→ **Exercise brief**
All lines holding the word "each" should be located in the records and copied.

Segment Open

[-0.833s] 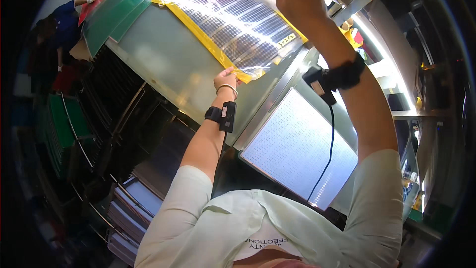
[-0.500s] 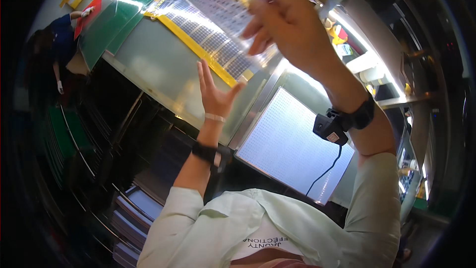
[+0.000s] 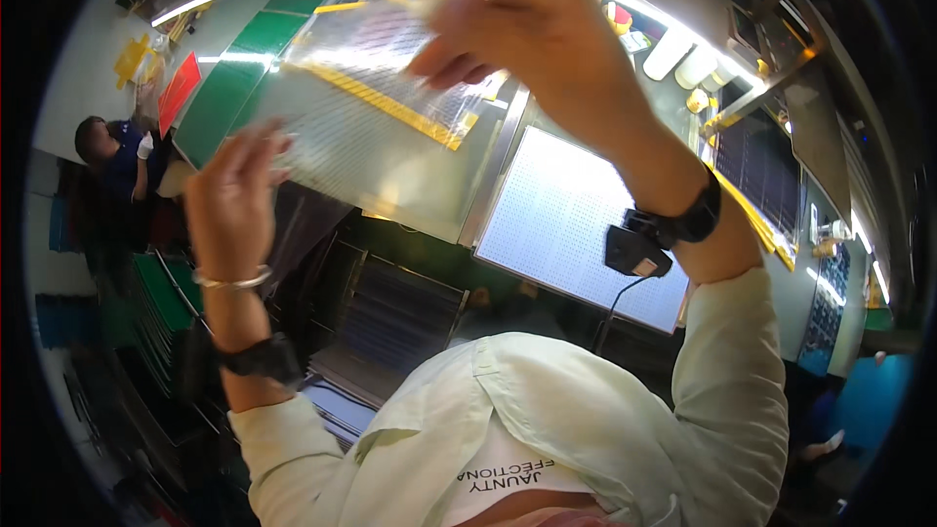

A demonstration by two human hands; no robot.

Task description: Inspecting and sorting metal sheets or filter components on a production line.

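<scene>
A clear, faintly patterned film sheet (image 3: 337, 148) stretches between my two hands above the bench, tilted and slightly blurred. My left hand (image 3: 230, 210) is closed with its fingertips at the sheet's near left edge. Higher up and to the right, my right hand (image 3: 532, 44) has curled fingers pinching the sheet's other end, partly hiding it. Beneath the film lies a dark-patterned sheet bordered with yellow tape (image 3: 386, 109) on the bench. To the right of it is a white, bright panel covered in small dots (image 3: 561, 220).
Green boards (image 3: 220, 107) lie at the far left of the bench, where a co-worker (image 3: 122, 151) sits near a red sheet (image 3: 179, 93). White rolls (image 3: 669, 54) stand at the back right. Below the bench edge is a rack of dark boards (image 3: 400, 303). Cameras are strapped to both my wrists.
My left hand has swung left from beside the yellow tape and gone from spread to closed at the film. The right hand has moved slightly left, and the film now spans between both.
</scene>
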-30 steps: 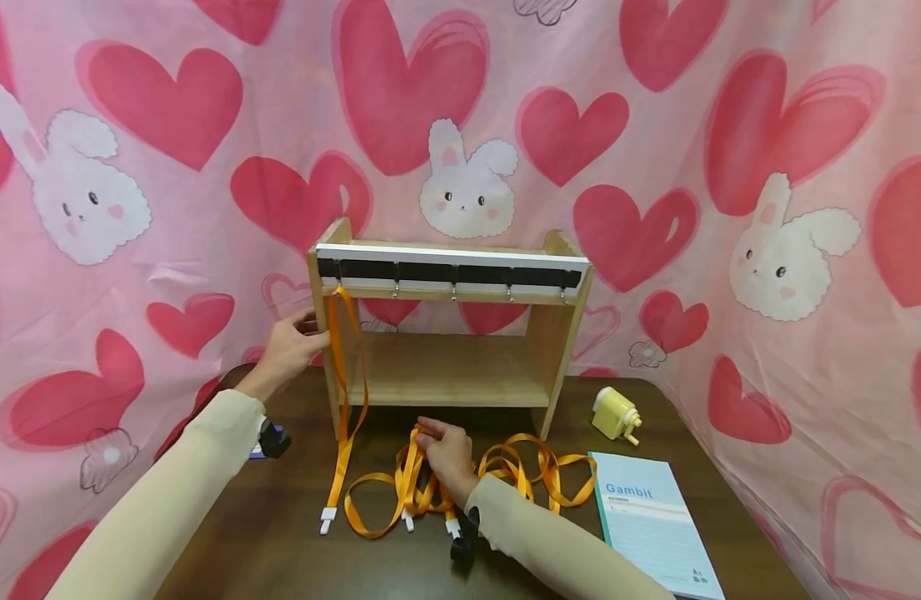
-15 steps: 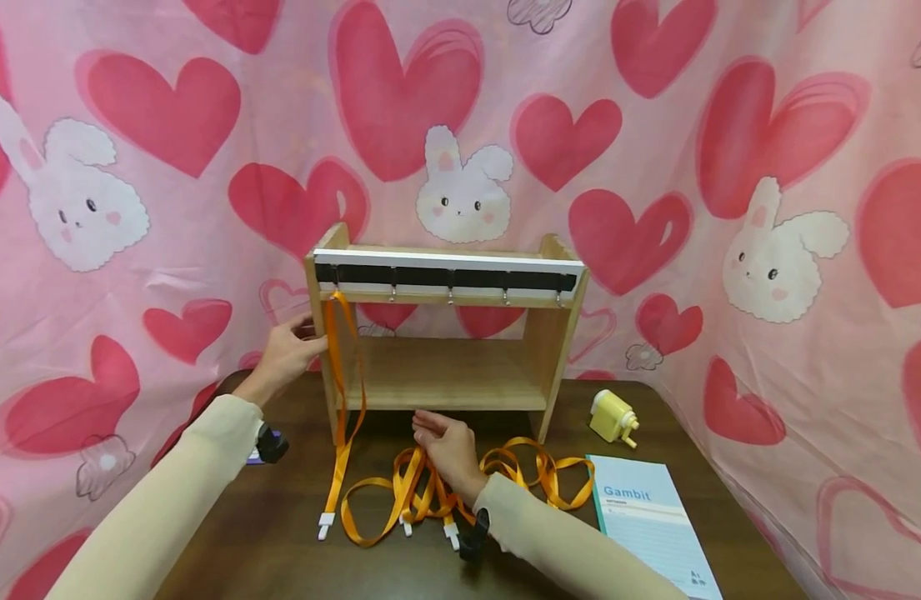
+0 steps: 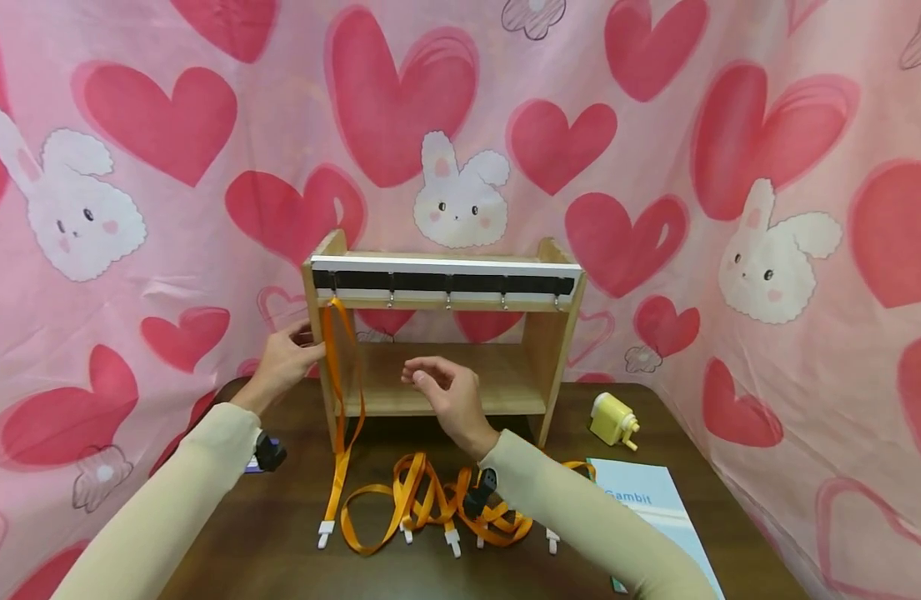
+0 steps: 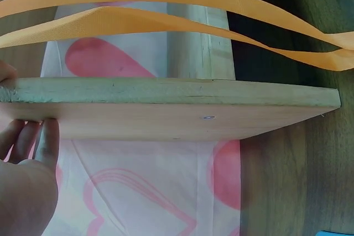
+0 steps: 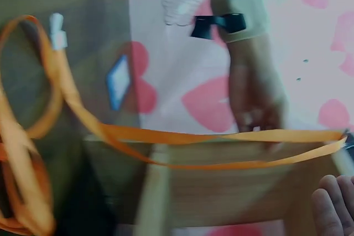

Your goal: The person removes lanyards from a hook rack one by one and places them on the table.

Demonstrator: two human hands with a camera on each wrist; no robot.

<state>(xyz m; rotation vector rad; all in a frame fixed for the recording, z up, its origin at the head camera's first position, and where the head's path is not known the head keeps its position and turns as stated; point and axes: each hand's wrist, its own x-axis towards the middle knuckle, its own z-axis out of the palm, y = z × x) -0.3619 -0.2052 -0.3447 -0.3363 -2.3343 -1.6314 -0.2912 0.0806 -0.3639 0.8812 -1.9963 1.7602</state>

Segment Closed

→ **Solved exercise**
Demonstrator: two human hands with a camera on each wrist; no robot.
<state>(xyz m; rotation vector rad; all in a frame fixed for the recording, z up, its origin at the head camera's first position, and where the head's path is not known the head keeps its position and turns as stated; point and axes: each hand's wrist, its own x-axis towards the middle knuckle, its own z-axis out of the palm, y = z × x) -0.3619 -0.2052 -0.3447 -0.3363 -2.3343 -1.6314 -0.2912 0.0806 -0.3639 0.8812 -1.9963 1.7602</state>

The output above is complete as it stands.